Return every line from the records below that has the word "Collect".
** Study material follows **
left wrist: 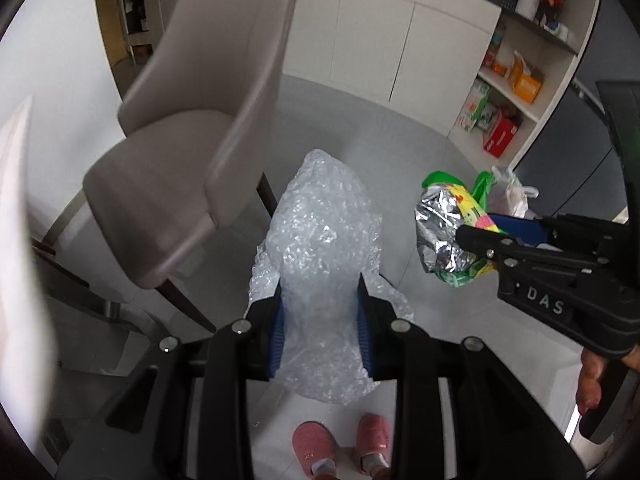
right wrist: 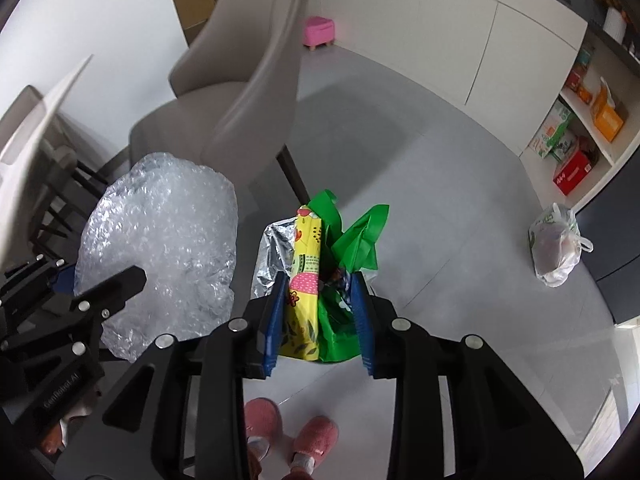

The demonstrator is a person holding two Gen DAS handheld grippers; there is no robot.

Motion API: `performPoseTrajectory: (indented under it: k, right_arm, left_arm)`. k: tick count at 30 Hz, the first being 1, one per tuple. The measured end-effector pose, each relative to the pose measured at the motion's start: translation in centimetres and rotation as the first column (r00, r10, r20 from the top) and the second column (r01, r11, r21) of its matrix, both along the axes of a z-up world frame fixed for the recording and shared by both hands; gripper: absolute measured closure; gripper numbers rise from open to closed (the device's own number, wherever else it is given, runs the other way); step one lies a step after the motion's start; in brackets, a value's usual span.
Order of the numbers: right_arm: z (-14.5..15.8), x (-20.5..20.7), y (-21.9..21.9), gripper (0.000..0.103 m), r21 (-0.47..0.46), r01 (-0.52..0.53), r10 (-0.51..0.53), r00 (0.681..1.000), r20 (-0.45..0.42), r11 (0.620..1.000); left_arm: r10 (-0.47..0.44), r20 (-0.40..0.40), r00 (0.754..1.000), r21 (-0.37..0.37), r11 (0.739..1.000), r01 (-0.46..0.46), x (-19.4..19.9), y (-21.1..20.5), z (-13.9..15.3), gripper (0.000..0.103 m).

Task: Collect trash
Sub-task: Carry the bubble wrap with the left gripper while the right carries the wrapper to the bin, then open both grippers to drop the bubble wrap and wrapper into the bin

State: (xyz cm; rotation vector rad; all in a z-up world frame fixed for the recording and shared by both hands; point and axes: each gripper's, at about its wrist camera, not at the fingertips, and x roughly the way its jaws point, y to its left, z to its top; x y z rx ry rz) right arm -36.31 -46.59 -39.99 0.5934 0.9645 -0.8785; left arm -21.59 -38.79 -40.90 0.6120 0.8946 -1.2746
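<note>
A crumpled wad of clear bubble wrap point(left wrist: 320, 216) hangs above the grey floor, and my left gripper point(left wrist: 320, 284) is shut on it, blue pads pressing both sides. In the right wrist view the same bubble wrap point(right wrist: 160, 232) shows at the left with the left gripper point(right wrist: 100, 276) on it. My right gripper point(right wrist: 320, 280) is shut on a bundle of packaging point(right wrist: 308, 248): yellow patterned sheet, green plastic and silver foil. From the left wrist view that bundle point(left wrist: 440, 220) is at the right, clamped by the right gripper point(left wrist: 480, 232). A hand grips each handle.
A beige chair point(left wrist: 180, 140) stands close on the left beside a white table edge point(left wrist: 16, 240). A tied white plastic bag point(right wrist: 556, 248) lies on the floor by an open shelf with boxes point(right wrist: 576, 152). A pink stool point(right wrist: 318, 30) stands by white cabinets. Pink slippers point(left wrist: 312, 448) are below.
</note>
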Motion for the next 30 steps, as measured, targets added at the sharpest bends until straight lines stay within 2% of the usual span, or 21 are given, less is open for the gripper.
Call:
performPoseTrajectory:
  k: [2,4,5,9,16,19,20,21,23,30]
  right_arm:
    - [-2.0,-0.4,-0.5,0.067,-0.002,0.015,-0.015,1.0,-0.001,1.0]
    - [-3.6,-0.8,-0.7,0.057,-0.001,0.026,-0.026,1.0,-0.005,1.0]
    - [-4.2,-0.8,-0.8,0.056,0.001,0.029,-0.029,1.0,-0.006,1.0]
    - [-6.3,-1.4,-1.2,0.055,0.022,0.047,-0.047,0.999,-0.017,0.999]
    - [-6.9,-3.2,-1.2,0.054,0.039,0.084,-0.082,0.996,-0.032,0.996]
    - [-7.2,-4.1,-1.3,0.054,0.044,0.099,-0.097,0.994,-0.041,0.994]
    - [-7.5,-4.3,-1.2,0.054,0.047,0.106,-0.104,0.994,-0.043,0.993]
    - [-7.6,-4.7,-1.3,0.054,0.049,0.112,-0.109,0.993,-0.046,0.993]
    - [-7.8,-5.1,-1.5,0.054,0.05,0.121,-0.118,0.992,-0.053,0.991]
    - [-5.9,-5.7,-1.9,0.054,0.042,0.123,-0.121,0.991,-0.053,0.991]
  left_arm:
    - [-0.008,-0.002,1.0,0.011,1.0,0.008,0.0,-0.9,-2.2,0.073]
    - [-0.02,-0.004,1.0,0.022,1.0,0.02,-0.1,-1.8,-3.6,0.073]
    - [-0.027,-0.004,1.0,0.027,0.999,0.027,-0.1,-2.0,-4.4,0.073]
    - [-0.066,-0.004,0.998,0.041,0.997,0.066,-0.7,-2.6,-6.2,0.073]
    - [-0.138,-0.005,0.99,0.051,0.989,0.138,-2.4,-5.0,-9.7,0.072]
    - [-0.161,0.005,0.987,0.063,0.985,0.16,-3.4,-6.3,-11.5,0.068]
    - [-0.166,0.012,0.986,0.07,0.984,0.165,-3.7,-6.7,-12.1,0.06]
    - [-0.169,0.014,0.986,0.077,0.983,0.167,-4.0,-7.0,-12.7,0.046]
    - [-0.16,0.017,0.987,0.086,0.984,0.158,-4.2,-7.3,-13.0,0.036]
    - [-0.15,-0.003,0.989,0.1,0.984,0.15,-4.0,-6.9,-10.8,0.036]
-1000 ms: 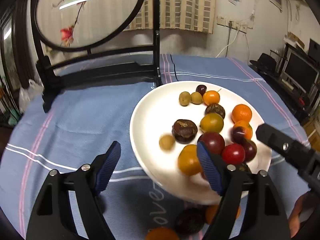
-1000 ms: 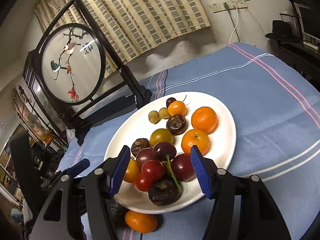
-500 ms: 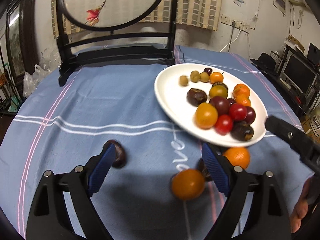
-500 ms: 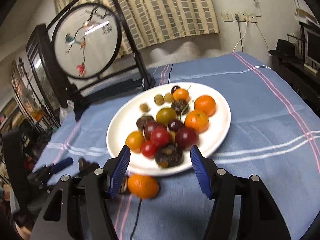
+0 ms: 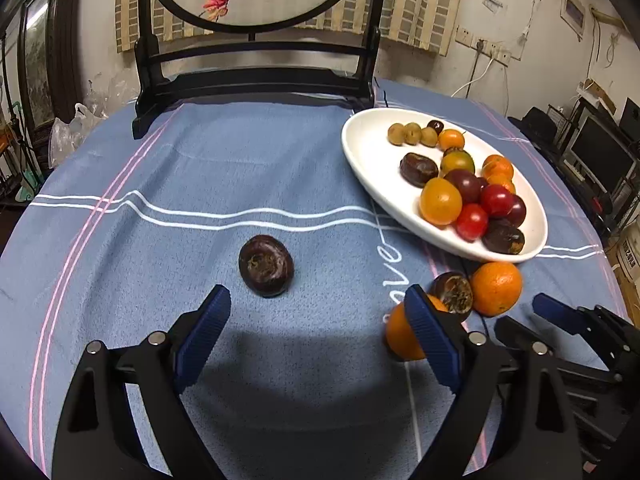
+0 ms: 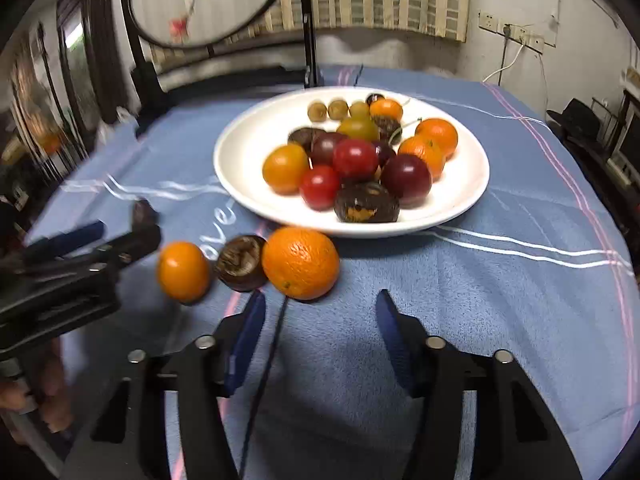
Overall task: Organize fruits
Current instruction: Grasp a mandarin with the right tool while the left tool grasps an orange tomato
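My left gripper (image 5: 316, 304) stands open over the blue cloth, with a dark round fruit (image 5: 266, 266) lying just ahead of its fingertips, nearer the left one. A small orange fruit (image 5: 400, 336) sits behind its right finger. My right gripper (image 6: 320, 304) is closing with nothing between its fingers. An orange (image 6: 300, 262) lies just ahead of it, beside a dark fruit (image 6: 242, 262) and the small orange fruit (image 6: 183, 272). The white plate (image 6: 240, 184) beyond holds several red, orange, dark and green fruits.
A black stand with a round painted screen (image 5: 256, 80) rises at the back of the table. My left gripper (image 6: 112, 236) shows at the left of the right wrist view, a hand below it. The cloth's right edge drops toward shelves and monitors (image 5: 600, 152).
Both grippers have drawn back from the plate toward the near cloth. The left jaws stand wider and the right jaws narrower. The small orange fruit now lies outside the left fingers.
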`<state>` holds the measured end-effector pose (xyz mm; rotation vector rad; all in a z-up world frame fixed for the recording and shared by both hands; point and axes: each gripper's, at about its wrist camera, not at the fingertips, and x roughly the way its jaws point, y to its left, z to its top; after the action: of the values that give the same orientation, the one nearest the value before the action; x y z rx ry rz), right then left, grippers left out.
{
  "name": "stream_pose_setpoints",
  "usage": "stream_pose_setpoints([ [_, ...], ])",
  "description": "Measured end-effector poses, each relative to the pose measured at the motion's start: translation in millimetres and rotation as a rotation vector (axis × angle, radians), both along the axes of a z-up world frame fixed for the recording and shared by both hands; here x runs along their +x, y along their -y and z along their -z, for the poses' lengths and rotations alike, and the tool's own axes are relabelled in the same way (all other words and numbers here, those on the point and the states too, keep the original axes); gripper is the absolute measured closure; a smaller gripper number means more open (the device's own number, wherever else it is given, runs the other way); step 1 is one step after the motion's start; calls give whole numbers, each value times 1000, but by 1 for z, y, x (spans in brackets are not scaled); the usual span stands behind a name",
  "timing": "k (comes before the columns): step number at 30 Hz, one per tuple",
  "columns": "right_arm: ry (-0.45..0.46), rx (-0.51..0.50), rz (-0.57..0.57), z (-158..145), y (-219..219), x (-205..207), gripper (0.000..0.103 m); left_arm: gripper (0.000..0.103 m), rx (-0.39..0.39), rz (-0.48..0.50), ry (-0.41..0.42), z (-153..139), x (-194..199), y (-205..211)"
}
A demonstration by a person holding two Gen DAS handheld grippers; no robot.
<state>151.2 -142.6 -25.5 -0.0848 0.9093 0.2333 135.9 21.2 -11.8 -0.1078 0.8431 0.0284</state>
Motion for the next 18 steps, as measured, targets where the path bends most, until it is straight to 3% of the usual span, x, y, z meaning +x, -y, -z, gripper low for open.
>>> stream_pose_setpoints([
  [6, -33, -27, -22, 11, -17, 20, 55, 17, -22, 13, -12, 0, 1, 1],
  [9, -24, 5, -35, 11, -16, 21, 61, 17, -41, 27, -16, -2, 1, 3],
  [18, -37, 120, 13, -2, 16, 13, 63, 17, -47, 108, -17, -3, -4, 20],
])
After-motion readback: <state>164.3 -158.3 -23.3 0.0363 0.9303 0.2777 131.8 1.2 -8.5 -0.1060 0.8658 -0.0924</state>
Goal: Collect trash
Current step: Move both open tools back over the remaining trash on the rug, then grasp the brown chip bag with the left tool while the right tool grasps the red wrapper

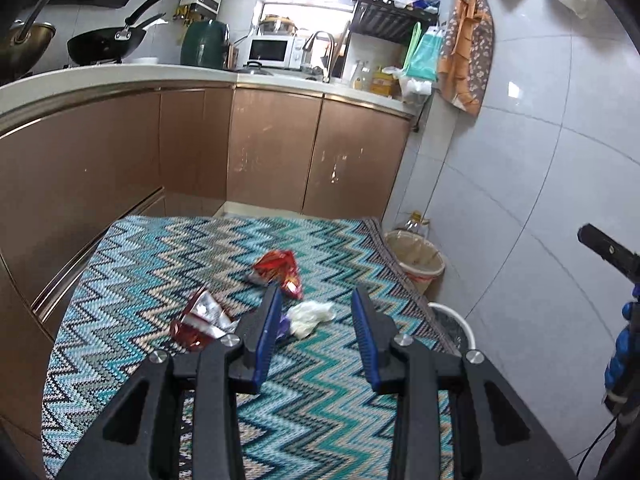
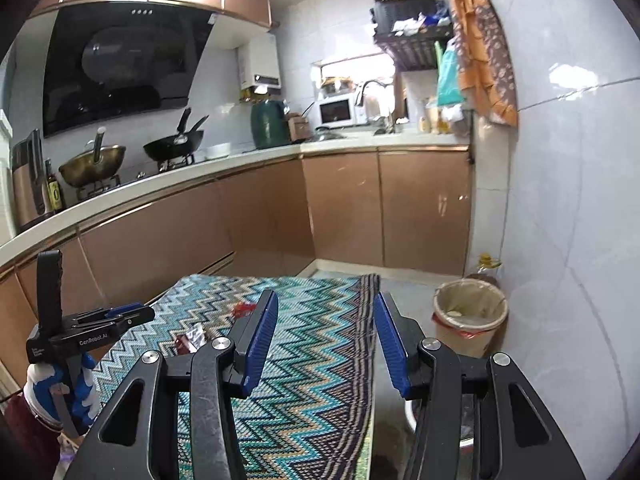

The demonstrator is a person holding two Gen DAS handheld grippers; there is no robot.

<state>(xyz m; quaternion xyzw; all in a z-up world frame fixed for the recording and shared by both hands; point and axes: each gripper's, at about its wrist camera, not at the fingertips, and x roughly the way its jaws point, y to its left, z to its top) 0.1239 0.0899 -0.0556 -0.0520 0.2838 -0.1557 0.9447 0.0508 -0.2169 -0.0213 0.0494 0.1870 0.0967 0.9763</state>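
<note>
In a small tiled kitchen, a person holds two grippers over a zigzag-patterned rug (image 1: 320, 380). The left gripper (image 1: 316, 304) hangs with its jaws apart and empty above the litter on the rug: a red wrapper (image 1: 280, 266), a red-and-silver wrapper (image 1: 200, 318) and a crumpled white tissue (image 1: 310, 316). The right gripper (image 2: 326, 312) is likewise spread and empty, pointing past the rug's edge. A lined bin (image 2: 470, 314) stands against the wall, just beside the rug.
</note>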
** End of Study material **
**Expected output**
Task: Collect trash
Goal: Collect trash

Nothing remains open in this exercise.